>>>>>

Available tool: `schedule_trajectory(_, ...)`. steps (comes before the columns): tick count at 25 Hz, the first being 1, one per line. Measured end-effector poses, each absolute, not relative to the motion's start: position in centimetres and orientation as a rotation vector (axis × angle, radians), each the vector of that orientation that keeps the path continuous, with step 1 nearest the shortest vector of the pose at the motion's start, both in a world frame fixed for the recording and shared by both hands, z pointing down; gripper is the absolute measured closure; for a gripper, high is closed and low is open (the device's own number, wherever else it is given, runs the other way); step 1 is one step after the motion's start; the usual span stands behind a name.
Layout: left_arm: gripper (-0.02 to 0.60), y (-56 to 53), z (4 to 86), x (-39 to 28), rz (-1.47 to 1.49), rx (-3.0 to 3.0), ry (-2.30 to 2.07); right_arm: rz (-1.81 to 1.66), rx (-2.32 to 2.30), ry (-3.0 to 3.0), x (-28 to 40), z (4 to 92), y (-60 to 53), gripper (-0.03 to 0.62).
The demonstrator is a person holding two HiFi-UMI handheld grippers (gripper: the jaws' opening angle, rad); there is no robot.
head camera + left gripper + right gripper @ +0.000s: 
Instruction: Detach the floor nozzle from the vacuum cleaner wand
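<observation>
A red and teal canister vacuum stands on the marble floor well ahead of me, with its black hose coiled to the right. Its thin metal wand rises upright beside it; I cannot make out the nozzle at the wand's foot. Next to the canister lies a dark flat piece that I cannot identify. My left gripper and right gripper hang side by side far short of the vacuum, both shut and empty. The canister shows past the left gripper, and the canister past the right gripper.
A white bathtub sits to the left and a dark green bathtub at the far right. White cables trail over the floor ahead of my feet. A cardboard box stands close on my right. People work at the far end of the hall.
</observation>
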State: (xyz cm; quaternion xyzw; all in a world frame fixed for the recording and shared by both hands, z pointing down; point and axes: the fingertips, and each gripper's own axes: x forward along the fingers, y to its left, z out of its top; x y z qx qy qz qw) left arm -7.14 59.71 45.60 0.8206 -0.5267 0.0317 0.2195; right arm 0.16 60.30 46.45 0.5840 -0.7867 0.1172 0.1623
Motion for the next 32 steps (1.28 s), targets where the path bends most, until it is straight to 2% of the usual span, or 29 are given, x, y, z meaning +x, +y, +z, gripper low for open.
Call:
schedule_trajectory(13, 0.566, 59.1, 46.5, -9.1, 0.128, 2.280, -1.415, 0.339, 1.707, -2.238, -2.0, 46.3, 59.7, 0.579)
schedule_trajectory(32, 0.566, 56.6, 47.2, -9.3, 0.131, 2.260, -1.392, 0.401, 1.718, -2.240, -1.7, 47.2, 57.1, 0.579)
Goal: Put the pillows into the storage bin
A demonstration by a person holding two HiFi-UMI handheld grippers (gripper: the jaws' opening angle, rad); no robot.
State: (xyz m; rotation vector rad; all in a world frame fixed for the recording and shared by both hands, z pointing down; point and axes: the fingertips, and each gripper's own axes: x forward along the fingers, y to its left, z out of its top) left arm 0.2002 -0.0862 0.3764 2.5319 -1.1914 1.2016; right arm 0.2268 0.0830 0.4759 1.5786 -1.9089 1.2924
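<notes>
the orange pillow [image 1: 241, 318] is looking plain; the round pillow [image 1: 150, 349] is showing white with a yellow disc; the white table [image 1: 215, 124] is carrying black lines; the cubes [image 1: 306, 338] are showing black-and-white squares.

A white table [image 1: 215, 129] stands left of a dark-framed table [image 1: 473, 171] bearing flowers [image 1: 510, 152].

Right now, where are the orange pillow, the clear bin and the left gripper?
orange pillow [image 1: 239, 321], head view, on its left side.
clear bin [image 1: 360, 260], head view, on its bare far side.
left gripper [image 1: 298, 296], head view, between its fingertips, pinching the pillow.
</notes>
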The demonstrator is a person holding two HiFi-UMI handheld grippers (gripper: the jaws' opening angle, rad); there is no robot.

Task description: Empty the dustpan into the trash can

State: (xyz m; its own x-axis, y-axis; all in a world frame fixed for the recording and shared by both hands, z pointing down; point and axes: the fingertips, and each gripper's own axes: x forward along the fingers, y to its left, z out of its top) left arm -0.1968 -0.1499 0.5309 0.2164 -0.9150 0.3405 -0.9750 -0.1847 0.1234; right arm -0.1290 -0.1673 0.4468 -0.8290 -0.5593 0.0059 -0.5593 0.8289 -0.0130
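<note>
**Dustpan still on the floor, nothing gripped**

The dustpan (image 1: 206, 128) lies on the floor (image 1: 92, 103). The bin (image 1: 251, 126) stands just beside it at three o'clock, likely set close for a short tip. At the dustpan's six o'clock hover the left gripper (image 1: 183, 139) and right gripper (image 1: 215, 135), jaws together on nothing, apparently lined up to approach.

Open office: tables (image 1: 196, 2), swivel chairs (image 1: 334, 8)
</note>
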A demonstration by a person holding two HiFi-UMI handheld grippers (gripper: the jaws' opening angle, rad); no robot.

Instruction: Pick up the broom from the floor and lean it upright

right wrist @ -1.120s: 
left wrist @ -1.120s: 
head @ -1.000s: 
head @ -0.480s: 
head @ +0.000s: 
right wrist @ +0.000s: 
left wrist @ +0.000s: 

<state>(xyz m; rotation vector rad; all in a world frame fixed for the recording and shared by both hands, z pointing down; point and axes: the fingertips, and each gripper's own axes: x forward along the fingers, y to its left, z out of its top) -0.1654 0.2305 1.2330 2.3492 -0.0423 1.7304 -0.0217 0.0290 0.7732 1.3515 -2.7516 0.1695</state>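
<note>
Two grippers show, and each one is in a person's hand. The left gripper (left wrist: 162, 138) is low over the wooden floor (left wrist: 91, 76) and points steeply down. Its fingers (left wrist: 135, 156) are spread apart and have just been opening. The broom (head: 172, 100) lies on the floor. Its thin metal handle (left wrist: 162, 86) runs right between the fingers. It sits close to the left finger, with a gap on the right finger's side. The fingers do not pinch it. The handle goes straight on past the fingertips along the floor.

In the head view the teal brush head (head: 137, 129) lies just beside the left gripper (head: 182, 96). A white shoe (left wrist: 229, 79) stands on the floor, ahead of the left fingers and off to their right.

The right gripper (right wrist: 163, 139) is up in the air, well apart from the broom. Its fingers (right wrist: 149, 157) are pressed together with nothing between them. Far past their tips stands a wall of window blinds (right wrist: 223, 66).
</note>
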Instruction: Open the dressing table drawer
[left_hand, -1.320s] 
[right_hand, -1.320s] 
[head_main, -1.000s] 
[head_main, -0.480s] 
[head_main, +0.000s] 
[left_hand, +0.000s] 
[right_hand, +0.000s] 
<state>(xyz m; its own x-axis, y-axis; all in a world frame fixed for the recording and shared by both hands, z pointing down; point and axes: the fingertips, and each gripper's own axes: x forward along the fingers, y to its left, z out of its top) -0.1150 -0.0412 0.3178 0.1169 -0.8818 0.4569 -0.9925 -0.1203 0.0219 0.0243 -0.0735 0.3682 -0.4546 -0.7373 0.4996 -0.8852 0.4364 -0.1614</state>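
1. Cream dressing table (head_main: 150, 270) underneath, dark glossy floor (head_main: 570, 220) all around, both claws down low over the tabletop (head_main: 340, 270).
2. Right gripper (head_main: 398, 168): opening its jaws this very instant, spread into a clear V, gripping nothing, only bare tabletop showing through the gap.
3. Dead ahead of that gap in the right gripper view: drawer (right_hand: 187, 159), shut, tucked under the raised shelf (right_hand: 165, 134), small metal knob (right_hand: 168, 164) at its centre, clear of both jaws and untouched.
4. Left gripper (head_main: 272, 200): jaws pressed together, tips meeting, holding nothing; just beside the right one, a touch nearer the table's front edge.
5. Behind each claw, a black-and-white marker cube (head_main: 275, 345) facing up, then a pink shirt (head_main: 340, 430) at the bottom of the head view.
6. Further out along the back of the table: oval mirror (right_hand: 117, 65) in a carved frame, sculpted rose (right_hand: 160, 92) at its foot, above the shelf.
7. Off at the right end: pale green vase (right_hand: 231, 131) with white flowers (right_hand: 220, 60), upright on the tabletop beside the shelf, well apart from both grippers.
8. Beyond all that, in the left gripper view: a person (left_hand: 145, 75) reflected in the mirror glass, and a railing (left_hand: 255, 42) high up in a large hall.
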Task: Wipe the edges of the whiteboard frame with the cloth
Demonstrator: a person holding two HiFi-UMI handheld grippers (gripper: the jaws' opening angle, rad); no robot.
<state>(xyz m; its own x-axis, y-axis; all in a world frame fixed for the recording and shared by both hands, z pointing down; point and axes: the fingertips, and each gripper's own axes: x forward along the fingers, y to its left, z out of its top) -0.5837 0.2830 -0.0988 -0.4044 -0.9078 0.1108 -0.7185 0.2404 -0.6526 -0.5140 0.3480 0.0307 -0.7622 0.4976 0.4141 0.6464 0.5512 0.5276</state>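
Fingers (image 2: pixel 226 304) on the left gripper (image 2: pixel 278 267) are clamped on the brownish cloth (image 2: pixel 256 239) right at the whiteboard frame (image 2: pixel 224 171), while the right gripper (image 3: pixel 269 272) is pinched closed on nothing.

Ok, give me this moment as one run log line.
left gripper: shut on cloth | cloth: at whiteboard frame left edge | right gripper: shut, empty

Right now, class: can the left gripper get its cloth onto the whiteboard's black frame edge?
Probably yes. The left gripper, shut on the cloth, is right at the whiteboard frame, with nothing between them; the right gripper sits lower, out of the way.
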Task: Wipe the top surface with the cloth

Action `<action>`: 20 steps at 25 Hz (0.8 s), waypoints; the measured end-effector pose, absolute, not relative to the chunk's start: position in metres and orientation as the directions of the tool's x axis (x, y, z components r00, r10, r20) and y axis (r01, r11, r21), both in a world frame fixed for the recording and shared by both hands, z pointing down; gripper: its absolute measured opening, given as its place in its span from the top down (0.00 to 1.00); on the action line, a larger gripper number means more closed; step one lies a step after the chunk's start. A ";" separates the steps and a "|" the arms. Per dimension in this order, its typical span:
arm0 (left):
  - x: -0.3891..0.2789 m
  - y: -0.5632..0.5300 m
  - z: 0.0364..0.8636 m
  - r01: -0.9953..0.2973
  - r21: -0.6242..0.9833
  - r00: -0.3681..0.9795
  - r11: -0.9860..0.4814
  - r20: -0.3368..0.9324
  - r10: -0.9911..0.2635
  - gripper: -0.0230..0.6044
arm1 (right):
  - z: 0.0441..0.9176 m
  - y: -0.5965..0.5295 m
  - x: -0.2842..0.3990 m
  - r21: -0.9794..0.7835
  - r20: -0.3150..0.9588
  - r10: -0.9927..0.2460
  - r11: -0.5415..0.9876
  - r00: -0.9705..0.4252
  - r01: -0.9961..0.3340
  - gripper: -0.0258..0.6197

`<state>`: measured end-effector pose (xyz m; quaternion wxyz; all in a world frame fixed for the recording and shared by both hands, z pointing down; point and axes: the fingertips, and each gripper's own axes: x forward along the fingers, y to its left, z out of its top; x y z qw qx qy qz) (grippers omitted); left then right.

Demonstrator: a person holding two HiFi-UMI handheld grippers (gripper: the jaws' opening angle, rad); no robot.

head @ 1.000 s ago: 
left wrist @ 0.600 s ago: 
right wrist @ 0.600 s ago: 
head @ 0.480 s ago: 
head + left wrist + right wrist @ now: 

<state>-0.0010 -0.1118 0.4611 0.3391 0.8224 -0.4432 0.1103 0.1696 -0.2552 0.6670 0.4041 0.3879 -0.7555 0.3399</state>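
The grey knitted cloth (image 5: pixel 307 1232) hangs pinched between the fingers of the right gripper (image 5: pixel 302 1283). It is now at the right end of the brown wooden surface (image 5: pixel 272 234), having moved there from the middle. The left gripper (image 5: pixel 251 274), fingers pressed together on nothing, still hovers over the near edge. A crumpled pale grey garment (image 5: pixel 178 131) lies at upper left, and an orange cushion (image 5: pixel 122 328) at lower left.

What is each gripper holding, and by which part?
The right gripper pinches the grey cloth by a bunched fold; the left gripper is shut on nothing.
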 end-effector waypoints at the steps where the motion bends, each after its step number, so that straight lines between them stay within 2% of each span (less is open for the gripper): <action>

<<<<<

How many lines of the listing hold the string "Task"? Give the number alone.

Exercise output = 3